US Plans $1.8 Billion Spend on DOE Exascale Supercomputing

By Tiffany Trader

April 11, 2018

On Monday, the United States Department of Energy announced its intention to procure up to three exascale supercomputers at a cost of up to $1.8 billion with the release of the much-anticipated CORAL-2 request for proposals (RFP). Although funding is not yet secured, the anticipated budget range for each system is significant: $400 million to $600 million per machine including associated non-recurring engineering (NRE).

CORAL of course refers to the joint effort to procure next-generation supercomputers for Department of Energy’s National Laboratories at Oak Ridge, Argonne, and Livermore. The fruits of the original CORAL RFP include Summit and Sierra, ~200 petaflops systems being built by IBM in partnership with Nvidia and Mellanox for Oak Ridge and Livermore, respectively, and “A21,” the retooled Aurora contract with prime Intel (and partner Cray), destined for Argonne in 2021 and slated to be the United States’ first exascale machine.

The heavyweight supercomputers are required to meet the mission needs of the Advanced Scientific Computing Research (ASCR) Program within the DOE’s Office of Science and the Advanced Simulation and Computing (ASC) Program within the National Nuclear Security Administration.

The CORAL-2 collaboration specifically seeks to fund non-recurring engineering and up to three exascale-class systems: one at Oak Ridge, one at Livermore and a potential third system at Argonne if it chooses to make an award under the RFP and if funding is available. The Exascale Computing Project (ECP), a joint DOE-NNSA effort, has been organizing and leading R&D in the areas of the software stack, applications, and hardware to ensure “capable,” i.e., productively usable, exascale machines that can solve science problems 50x faster (or more complex) over today’s ~20-petaflops DOE systems (i.e., Sequoia and Titan). In terms of peak Linpack, 1.3 exaflops is the “desirable” target set by the DOE.

Like the original CORAL program, which kicked off in 2012, CORAL-2 has a mandate to field architecturally diverse machines in a way that manages risk during a period of rapid technological evolution. “Regardless of which system or systems are being discussed, the systems residing at or planned to reside at ORNL and ANL must be diverse from one another,” notes the CORAL-2 RFP cover letter [PDF]. Sharpening the point, that means the Oak Ridge system must be distinct from A21 and from a potential CORAL-2 machine at Argonne. It is conceivable, then, that this RFP may result in one, two or three different architectures, depending of course on the selections made by the labs and whether Argonne’s CORAL-2 machine comes to fruition.

“Diversity,” according to the RFP documents, “will be evaluated by how much the proposed system(s) promotes a competition of ideas and technologies; how much the proposed system(s) reduces risk that may be caused by delays or failure of a particular technology or shifts in vendor business focus, staff, or financial health; and how much the proposed system(s) diversity promotes a rich and healthy HPC ecosystem.”
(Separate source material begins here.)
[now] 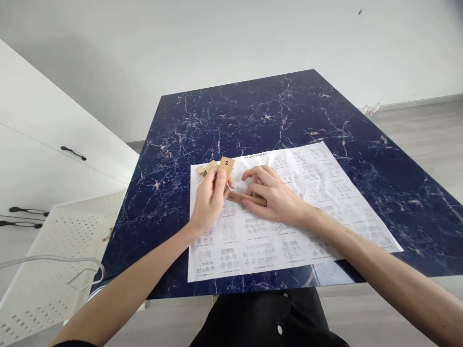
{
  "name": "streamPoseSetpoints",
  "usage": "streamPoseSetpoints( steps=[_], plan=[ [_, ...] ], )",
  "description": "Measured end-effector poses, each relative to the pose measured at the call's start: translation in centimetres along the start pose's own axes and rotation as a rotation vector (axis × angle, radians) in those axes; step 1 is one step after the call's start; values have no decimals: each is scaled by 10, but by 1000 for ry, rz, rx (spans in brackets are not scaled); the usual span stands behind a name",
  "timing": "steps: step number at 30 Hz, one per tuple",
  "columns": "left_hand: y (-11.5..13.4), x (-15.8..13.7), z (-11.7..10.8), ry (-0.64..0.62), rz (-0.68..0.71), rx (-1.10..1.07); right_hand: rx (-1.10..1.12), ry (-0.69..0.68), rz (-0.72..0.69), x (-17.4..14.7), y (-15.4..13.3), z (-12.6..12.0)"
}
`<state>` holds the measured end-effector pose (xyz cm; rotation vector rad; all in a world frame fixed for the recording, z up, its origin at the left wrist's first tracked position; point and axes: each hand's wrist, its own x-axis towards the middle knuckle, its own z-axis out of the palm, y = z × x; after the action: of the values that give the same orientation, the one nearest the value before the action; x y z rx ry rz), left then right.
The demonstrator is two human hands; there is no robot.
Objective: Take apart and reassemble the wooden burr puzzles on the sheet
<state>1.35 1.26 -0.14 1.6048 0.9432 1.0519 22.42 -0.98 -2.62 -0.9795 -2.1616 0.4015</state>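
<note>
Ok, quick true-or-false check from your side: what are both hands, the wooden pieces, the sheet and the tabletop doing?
1. The left hand holds a wooden piece marked 2. True.
2. The right hand touches no wood. False: it grips a second wooden piece.
3. The printed sheet lies under both hands. True.
4. The tabletop is plain white. False: it is dark blue with pale veins.
5. Small wooden blocks sit near the sheet's far left corner. True.
</note>
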Motion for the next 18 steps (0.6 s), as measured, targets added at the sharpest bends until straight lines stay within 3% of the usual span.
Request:
streamPoseSetpoints(
  steps=[11,18],
  plan=[
    [-6,-1,2,3,-46,-20,85,215,114,3,0,-5],
    [-11,-3,1,-44,-19,122,122,140,134,3,-5,-5]
  ],
)
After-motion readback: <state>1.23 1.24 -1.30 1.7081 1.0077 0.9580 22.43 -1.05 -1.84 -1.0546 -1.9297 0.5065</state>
Here is a listing of current and future CORAL machines:

Proposals for CORAL-2 are due in May with bidders to be selected later this year. Acquisition contracts are anticipated for 2019.

If Argonne takes delivery of A21 in 2021 and deploys an additional machine (or upgrade) in the third quarter of 2022, it would be fielding two exascale machines/builds in less than two years.

“Whether CORAL-2 winds up being two systems or three may come down to funding, which is ‘expected’ at this point, but not committed,” commented HPC veteran and market watcher Addison Snell, CEO of Intersect360 Research. “If ANL does not fund an exascale system as part of CORAL-2, I would nevertheless expect an exascale system there in a similar timeframe, just possibly funded separately.”

Several HPC community leaders we spoke with shared more pointed speculation on what the overture for a second exascale machine at Argonne so soon on the heels of A21 may indicate, insofar as there may be doubt about whether Intel’s “novel architecture” will satisfy the full scope of DOE’s needs. Given the close timing and the reality of lengthy procurement cycles, the decision on a follow-on will have to be made without the benefit of experience with A21.

Argonne’s Associate Laboratory Director for Computing, Environment and Life Sciences Rick Stevens, commenting for this piece, underscored the importance of technology diversity and shined a light on Argonne’s thinking. “We are very interested in getting as broad range of responses as possible to consider for our planning. We would love to have multiple choices to consider for the DOE landscape including exciting options for potential upgrades to Aurora,” he said.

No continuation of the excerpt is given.